- [What is expected] Return, from the listing below, every line that includes "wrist".

========

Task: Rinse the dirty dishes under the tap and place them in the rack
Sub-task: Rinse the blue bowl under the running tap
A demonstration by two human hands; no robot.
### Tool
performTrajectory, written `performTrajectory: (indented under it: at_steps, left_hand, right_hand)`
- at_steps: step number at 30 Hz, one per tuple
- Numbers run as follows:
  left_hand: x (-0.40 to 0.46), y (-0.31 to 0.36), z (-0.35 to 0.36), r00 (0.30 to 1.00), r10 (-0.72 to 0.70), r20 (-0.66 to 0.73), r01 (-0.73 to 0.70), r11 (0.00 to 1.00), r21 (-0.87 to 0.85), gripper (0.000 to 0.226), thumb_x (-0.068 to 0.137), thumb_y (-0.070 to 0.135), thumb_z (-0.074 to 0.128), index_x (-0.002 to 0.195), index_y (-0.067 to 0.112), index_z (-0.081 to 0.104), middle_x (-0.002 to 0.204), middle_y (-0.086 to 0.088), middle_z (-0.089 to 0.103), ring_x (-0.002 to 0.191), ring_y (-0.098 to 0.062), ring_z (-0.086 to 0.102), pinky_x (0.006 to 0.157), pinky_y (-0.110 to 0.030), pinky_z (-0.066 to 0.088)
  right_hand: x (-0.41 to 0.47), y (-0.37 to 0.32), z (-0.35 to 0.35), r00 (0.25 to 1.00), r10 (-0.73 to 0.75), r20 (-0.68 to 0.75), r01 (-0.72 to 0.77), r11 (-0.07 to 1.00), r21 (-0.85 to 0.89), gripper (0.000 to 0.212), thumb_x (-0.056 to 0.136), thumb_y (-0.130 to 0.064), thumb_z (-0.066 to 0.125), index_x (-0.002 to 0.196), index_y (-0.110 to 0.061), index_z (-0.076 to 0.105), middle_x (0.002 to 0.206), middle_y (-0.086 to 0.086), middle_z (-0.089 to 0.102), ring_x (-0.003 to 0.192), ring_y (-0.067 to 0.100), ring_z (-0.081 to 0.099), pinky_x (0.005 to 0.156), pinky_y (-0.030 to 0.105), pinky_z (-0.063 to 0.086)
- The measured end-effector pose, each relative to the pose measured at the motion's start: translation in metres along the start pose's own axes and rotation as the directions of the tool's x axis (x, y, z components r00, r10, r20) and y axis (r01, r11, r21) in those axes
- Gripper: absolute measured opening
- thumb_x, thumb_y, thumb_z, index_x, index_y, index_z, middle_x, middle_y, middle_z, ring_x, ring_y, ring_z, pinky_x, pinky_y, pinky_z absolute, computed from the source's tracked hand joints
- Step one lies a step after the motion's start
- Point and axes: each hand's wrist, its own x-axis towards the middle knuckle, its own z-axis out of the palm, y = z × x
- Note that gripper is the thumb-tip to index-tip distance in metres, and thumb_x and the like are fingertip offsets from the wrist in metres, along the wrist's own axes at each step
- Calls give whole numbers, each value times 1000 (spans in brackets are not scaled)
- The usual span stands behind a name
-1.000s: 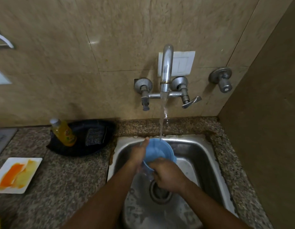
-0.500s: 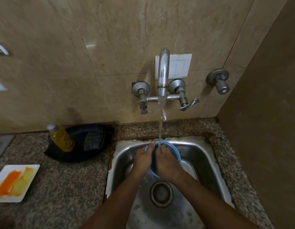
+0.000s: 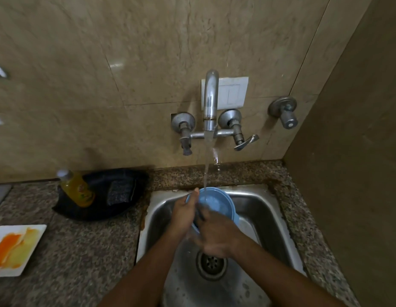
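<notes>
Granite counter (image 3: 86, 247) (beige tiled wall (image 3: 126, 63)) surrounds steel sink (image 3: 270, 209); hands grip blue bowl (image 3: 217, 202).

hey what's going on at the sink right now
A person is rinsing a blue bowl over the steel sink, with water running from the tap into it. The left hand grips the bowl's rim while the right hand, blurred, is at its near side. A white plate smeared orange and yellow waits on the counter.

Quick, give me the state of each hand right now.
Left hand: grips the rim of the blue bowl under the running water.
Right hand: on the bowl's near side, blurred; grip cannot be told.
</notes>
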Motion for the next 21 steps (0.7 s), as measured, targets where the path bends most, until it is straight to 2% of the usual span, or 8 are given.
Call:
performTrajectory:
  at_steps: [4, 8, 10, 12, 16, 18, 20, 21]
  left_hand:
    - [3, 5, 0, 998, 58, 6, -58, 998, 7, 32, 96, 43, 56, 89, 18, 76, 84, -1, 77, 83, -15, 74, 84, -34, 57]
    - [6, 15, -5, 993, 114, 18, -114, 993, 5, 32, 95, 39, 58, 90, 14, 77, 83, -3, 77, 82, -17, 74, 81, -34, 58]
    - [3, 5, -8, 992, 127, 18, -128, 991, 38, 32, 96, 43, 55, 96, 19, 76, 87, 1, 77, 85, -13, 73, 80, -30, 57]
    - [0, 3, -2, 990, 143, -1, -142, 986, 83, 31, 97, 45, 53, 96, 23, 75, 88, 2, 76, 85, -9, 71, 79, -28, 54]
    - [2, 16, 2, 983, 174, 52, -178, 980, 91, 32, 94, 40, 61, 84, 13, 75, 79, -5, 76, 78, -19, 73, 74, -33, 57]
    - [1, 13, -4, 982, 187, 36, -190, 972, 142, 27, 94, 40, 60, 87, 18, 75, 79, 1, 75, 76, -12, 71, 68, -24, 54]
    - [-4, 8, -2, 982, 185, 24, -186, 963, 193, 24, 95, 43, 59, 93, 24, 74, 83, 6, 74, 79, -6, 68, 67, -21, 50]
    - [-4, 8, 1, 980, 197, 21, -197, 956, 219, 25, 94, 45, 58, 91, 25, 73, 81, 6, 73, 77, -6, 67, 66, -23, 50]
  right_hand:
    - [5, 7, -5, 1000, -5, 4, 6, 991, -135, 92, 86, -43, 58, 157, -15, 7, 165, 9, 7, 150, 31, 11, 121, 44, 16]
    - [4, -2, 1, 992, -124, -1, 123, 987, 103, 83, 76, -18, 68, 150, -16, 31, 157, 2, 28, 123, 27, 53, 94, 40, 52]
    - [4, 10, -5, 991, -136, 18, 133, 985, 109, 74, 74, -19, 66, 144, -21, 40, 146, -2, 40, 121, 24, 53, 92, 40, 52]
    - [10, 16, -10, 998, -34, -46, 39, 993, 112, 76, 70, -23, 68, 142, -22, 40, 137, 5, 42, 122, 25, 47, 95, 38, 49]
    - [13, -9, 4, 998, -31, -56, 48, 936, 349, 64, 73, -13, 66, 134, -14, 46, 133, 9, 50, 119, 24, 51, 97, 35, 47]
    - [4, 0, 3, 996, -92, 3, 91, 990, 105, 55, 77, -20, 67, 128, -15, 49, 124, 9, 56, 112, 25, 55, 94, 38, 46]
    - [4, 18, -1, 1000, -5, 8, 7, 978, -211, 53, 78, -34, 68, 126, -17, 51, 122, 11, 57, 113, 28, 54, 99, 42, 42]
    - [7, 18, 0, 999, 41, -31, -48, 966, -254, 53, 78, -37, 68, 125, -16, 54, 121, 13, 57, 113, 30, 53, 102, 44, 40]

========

- [Solution to this problem]
- Point and axes: each hand's wrist, its own x-axis towards the middle knuckle, its own z-axis out of the palm, y = z × x
- Note that gripper is the thumb-tip to index-tip distance in metres, and thumb_x and the like are fingertip offsets from the wrist in metres, along the wrist's own axes at each step

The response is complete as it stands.